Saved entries
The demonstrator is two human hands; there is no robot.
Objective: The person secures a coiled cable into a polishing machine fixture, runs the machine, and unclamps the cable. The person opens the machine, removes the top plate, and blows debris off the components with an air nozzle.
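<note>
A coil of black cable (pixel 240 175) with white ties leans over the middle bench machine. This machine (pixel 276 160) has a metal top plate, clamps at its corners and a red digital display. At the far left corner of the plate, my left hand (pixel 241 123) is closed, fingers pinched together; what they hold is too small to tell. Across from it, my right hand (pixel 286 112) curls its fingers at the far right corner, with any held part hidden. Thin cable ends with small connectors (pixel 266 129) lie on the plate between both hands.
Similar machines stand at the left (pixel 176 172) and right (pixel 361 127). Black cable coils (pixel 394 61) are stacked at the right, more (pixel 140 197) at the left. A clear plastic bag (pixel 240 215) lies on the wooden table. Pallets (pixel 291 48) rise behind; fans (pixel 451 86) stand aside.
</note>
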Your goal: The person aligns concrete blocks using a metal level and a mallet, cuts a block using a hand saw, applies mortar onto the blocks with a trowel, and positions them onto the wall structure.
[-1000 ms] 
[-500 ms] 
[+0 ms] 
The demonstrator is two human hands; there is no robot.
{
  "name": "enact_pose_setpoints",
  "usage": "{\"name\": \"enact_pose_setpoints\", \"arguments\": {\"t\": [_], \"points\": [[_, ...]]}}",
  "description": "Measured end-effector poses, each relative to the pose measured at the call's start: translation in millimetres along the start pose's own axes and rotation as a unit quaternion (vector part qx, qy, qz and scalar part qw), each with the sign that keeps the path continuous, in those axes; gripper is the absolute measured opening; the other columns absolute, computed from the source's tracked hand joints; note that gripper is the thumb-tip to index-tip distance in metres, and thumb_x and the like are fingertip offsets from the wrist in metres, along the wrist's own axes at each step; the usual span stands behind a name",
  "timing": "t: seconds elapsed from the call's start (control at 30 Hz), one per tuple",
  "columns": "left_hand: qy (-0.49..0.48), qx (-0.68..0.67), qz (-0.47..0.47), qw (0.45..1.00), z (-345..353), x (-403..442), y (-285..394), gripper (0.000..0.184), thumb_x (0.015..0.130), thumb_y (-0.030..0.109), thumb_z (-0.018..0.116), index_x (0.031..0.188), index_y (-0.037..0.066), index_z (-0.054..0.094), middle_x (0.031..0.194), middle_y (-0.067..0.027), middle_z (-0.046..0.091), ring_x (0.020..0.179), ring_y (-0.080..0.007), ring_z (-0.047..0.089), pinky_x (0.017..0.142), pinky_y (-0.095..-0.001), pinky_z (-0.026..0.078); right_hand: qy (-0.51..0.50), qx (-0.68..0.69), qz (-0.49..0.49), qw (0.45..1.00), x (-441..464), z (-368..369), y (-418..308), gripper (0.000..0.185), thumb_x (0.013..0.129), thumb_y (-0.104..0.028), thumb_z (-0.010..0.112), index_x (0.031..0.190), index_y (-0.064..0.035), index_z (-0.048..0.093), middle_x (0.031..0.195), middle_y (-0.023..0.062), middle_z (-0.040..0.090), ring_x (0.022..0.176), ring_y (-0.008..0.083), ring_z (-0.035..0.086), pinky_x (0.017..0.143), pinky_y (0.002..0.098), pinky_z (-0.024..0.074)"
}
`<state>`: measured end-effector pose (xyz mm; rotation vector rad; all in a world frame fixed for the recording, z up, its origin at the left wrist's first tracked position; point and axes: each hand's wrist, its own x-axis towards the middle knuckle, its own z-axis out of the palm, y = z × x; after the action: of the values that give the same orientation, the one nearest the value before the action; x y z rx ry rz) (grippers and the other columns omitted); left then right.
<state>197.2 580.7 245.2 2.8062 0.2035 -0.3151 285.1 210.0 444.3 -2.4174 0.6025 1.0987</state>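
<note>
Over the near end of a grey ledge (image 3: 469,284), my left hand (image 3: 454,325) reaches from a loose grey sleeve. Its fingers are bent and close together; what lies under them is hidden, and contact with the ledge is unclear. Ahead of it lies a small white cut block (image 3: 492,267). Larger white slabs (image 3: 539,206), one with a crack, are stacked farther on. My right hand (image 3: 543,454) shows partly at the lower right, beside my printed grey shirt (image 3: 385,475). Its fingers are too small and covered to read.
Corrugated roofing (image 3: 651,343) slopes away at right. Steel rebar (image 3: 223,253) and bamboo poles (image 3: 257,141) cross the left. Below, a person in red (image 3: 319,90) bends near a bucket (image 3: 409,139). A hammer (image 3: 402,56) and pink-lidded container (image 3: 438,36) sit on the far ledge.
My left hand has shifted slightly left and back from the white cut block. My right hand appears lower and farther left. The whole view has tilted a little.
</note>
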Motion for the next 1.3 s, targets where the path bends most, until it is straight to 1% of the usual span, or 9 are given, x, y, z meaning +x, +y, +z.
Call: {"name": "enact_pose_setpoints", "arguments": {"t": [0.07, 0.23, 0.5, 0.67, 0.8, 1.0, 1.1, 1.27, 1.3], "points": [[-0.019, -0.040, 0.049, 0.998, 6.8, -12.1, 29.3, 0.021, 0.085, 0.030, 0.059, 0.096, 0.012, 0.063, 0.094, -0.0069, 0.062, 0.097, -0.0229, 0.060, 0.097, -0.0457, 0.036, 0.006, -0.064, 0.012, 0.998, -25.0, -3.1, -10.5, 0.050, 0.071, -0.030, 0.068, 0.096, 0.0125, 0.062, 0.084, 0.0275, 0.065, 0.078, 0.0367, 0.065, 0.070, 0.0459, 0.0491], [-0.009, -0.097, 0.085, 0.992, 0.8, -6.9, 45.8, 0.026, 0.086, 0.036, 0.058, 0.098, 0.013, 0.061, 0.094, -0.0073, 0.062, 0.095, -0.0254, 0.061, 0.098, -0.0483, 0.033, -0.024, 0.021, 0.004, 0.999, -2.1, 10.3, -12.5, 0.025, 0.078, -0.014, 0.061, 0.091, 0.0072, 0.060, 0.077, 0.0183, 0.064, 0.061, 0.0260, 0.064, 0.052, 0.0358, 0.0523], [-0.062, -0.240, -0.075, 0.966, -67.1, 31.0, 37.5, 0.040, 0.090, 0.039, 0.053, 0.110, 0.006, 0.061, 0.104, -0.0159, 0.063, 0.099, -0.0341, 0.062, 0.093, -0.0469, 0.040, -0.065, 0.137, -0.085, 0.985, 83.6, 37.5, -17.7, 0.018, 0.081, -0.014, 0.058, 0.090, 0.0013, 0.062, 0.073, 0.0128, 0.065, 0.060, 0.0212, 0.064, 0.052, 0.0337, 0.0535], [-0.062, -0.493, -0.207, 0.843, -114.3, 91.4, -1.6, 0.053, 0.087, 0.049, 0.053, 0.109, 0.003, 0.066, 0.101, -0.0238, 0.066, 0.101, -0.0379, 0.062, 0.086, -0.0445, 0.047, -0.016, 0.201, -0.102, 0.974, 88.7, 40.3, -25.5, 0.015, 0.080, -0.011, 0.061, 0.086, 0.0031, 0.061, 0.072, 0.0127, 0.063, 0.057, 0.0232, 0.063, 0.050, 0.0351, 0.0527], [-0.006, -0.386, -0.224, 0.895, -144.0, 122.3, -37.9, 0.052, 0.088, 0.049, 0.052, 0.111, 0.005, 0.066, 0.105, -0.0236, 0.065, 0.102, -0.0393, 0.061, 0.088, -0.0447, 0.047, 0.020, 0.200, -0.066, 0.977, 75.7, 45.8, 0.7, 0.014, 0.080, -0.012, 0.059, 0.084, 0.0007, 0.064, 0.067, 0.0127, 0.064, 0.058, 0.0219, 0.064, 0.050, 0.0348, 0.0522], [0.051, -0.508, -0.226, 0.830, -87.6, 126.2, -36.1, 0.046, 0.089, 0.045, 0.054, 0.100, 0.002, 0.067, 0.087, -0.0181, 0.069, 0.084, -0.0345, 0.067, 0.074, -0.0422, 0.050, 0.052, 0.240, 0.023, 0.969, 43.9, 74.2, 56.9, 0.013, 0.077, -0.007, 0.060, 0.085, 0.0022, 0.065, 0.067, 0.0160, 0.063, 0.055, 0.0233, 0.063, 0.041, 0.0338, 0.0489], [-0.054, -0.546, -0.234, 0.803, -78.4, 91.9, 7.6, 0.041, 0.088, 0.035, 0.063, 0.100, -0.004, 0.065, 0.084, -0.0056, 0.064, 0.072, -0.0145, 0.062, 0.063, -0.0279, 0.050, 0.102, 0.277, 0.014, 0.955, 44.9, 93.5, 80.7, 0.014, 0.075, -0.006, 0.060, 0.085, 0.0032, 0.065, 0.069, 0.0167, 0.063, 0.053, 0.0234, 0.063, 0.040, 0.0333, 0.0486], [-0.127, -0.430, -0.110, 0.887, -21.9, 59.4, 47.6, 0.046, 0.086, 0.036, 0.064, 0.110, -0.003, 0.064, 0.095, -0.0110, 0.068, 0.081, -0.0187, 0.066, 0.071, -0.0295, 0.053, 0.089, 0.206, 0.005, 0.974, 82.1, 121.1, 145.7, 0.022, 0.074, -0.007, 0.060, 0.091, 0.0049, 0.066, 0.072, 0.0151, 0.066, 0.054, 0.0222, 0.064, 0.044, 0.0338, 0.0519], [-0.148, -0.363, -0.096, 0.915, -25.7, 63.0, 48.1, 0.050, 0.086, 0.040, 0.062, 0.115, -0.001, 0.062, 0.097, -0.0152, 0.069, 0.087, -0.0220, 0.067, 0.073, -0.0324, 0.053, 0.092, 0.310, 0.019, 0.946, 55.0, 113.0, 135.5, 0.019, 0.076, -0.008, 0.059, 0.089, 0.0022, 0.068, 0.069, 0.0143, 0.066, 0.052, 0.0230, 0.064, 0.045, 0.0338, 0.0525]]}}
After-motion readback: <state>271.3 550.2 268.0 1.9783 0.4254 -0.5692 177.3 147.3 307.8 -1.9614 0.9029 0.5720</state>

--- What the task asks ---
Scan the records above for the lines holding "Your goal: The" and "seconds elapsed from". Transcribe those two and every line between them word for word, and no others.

--- Exercise response ---
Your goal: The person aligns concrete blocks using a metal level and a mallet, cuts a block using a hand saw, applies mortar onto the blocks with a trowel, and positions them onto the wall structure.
[-1000 ms] 
[-500 ms] 
[+0 ms] 
The demonstrator is two human hands; there is no robot.
{
  "name": "enact_pose_setpoints",
  "usage": "{\"name\": \"enact_pose_setpoints\", \"arguments\": {\"t\": [_], \"points\": [[_, ...]]}}",
  "description": "Measured end-effector poses, each relative to the pose measured at the call's start: translation in millimetres along the start pose's own axes and rotation as a unit quaternion (vector part qx, qy, qz and scalar part qw), each with the sign that keeps the path continuous, in those axes; gripper is the absolute measured opening; the other columns absolute, computed from the source's tracked hand joints; note that gripper is the thumb-tip to index-tip distance in metres, and thumb_x and the like are fingertip offsets from the wrist in metres, along the wrist's own axes at each step; the usual span stands behind a name",
  "timing": "t: seconds elapsed from the call's start (control at 30 Hz), one per tuple",

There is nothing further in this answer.